Instructions for the task:
Your task is to filter the entries and copy every line containing the string "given".
◇ ◇ ◇ ◇ ◇ ◇ ◇
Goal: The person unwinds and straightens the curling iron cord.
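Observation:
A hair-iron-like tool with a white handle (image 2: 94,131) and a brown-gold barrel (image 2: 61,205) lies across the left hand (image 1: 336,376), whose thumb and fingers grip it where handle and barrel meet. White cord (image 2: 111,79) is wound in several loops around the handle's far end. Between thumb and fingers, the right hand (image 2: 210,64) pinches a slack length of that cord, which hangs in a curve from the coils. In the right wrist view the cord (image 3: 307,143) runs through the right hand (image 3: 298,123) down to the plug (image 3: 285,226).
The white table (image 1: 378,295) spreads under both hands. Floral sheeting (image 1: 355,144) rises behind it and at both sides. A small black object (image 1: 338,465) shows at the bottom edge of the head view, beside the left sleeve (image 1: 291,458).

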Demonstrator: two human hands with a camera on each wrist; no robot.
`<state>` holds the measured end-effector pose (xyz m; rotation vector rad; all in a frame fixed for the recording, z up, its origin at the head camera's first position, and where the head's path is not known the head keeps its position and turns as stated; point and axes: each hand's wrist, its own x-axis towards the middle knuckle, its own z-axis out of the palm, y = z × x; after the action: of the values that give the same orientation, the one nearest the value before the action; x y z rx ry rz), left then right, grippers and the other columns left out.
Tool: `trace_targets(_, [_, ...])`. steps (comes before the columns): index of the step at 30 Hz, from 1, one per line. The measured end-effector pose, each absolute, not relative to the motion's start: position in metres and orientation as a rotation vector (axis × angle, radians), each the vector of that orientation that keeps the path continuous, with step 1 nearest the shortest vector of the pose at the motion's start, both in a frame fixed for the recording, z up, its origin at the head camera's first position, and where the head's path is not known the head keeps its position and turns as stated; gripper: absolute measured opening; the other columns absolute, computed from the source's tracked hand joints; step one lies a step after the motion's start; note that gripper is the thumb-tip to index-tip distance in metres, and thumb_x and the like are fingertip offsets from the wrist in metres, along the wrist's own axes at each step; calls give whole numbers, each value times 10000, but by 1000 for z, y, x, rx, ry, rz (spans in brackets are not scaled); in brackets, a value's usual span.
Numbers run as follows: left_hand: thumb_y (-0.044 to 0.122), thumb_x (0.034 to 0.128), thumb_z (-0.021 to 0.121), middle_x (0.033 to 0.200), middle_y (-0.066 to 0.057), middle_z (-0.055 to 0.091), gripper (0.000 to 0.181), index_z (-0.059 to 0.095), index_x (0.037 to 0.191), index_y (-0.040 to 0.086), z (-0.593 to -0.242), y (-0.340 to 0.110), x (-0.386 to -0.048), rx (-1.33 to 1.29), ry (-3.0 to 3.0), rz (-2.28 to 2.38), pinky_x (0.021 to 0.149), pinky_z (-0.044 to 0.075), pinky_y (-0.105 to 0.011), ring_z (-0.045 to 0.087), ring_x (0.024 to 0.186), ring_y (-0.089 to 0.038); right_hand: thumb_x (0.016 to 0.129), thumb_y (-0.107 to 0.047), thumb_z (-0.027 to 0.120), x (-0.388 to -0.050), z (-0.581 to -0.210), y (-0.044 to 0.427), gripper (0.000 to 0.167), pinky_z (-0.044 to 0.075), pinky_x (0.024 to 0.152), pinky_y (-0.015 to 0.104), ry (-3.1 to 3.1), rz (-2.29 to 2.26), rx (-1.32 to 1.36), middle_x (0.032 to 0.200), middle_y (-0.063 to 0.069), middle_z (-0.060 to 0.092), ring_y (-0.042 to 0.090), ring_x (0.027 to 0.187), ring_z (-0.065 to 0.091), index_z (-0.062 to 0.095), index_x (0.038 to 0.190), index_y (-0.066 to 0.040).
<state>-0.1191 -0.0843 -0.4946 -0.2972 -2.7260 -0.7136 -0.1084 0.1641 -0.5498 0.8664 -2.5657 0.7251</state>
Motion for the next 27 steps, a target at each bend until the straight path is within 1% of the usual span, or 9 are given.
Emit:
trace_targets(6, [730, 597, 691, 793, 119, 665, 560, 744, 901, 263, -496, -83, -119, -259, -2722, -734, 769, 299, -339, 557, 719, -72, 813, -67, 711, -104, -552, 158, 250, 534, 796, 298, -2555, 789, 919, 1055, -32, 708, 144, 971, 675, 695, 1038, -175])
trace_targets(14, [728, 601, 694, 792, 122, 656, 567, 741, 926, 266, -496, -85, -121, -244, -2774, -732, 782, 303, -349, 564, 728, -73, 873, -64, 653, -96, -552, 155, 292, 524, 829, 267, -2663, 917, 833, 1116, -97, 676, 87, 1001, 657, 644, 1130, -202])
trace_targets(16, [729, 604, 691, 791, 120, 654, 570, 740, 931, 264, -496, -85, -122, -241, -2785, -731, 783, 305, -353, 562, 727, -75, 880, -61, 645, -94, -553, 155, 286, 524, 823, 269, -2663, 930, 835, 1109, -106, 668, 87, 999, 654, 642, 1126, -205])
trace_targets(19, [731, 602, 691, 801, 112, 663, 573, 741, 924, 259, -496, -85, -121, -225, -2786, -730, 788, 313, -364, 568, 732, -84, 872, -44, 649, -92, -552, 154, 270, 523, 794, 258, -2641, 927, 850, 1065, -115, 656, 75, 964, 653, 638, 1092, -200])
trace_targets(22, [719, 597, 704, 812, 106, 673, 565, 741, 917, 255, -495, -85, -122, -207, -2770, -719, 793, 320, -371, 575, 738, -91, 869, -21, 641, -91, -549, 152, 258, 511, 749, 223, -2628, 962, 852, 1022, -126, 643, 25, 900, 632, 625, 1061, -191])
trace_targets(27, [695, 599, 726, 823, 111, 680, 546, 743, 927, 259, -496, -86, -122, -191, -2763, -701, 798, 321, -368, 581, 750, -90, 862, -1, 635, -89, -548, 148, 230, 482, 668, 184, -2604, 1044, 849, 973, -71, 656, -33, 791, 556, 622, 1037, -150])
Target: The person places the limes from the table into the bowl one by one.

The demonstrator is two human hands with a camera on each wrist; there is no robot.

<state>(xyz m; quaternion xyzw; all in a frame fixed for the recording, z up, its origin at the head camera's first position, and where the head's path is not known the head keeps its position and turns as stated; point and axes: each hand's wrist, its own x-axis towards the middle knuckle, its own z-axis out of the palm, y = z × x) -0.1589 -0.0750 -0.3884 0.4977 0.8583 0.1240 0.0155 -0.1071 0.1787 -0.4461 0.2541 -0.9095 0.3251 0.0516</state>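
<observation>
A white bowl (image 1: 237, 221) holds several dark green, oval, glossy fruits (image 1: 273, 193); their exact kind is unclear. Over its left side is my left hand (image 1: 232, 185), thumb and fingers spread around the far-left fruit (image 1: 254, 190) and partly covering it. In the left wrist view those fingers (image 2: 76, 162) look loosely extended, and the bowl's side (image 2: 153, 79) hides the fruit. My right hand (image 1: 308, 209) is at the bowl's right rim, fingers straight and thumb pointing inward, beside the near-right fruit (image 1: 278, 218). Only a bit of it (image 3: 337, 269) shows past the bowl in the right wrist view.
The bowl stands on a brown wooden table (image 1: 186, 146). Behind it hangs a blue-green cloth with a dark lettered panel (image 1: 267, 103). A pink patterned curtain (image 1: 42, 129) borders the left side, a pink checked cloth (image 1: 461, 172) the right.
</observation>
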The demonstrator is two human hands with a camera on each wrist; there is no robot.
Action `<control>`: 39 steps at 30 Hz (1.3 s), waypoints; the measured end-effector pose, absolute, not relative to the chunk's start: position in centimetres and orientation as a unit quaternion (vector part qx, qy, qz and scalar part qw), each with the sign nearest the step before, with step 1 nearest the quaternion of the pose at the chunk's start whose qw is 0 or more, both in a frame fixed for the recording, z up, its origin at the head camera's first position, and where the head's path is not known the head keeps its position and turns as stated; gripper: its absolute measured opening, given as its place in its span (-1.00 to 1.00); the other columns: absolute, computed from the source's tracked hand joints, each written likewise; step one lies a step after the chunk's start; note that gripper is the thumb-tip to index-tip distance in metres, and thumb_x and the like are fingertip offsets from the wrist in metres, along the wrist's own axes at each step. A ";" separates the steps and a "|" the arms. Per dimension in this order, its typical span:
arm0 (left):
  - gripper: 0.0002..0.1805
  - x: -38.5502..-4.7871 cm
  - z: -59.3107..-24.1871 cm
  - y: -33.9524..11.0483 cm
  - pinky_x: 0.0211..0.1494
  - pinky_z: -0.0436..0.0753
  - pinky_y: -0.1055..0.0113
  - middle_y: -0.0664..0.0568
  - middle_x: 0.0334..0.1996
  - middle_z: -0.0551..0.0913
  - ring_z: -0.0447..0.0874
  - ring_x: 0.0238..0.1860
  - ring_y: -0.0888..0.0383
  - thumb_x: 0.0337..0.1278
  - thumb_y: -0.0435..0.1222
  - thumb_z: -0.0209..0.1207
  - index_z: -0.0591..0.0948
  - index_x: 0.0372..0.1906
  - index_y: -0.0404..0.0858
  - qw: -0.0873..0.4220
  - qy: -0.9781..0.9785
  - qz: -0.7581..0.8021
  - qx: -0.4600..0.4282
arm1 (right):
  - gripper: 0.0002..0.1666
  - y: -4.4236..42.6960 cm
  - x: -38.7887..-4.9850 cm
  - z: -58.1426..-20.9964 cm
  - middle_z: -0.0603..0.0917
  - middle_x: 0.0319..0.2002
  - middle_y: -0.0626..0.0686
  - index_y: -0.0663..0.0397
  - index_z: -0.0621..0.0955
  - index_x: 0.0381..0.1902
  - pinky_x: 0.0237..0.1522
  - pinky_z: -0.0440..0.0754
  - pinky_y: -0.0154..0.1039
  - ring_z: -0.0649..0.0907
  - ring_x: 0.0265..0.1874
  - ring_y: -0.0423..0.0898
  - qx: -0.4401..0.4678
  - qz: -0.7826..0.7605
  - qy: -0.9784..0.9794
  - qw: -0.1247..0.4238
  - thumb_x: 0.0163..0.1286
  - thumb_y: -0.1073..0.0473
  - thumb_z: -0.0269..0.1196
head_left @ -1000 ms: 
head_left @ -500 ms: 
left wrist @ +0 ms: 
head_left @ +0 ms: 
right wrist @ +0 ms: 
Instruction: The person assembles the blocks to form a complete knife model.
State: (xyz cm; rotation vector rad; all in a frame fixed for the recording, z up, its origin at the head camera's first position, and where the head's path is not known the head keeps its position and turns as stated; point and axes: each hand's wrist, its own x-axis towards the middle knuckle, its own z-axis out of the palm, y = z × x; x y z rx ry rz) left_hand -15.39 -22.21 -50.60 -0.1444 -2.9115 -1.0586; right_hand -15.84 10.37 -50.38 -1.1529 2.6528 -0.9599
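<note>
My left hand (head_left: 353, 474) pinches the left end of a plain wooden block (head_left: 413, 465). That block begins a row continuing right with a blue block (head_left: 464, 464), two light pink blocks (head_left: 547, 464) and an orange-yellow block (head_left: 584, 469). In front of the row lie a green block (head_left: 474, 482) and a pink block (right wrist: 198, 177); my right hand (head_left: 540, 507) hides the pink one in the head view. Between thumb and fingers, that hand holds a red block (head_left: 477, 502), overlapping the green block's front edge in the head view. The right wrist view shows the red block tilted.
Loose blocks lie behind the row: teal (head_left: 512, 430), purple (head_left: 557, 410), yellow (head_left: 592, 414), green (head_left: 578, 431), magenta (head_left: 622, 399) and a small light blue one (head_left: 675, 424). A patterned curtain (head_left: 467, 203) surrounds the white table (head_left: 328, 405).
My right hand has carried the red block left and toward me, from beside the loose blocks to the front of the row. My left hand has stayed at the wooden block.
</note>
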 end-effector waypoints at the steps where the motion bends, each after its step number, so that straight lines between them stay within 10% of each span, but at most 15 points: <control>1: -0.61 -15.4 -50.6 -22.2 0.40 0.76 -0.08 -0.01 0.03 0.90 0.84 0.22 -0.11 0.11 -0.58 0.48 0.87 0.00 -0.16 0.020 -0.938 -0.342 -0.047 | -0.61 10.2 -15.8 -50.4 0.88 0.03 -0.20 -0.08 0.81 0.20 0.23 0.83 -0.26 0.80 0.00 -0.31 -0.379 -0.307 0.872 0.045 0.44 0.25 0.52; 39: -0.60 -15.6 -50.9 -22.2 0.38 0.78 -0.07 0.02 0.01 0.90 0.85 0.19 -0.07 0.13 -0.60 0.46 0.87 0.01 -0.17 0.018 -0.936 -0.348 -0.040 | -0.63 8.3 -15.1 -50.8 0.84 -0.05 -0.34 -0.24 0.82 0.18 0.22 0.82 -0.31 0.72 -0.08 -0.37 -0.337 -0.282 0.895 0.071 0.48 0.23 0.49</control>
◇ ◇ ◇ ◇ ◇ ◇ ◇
Problem solution:
Motion for the next 27 steps, a target at each bend until the straight path is within 1% of the usual span, or 9 are given.
Action `<control>`: 39 steps at 30 Hz (1.3 s), waypoints; the measured end-effector pose, absolute, not relative to the chunk's start: position in centimetres and orientation as a unit quaternion (vector part qx, qy, qz and scalar part qw), each with the sign nearest the step before, with step 1 nearest the quaternion of the pose at the chunk's start whose qw is 0 or more, both in a frame fixed for the recording, z up, its origin at the head camera's first position, and where the head's path is not known the head keeps its position and turns as stated; gripper: its absolute measured opening, given as its place in its span (-1.00 to 1.00); the other columns: absolute, computed from the source's tracked hand joints, each written likewise; step one lies a step after the chunk's start; note that gripper is the thumb-tip to index-tip distance in metres, and thumb_x and the like are fingertip offsets from the wrist in metres, along the wrist's own axes at each step. A ";" separates the steps and a "|" the arms. Per dimension in this order, its typical span:

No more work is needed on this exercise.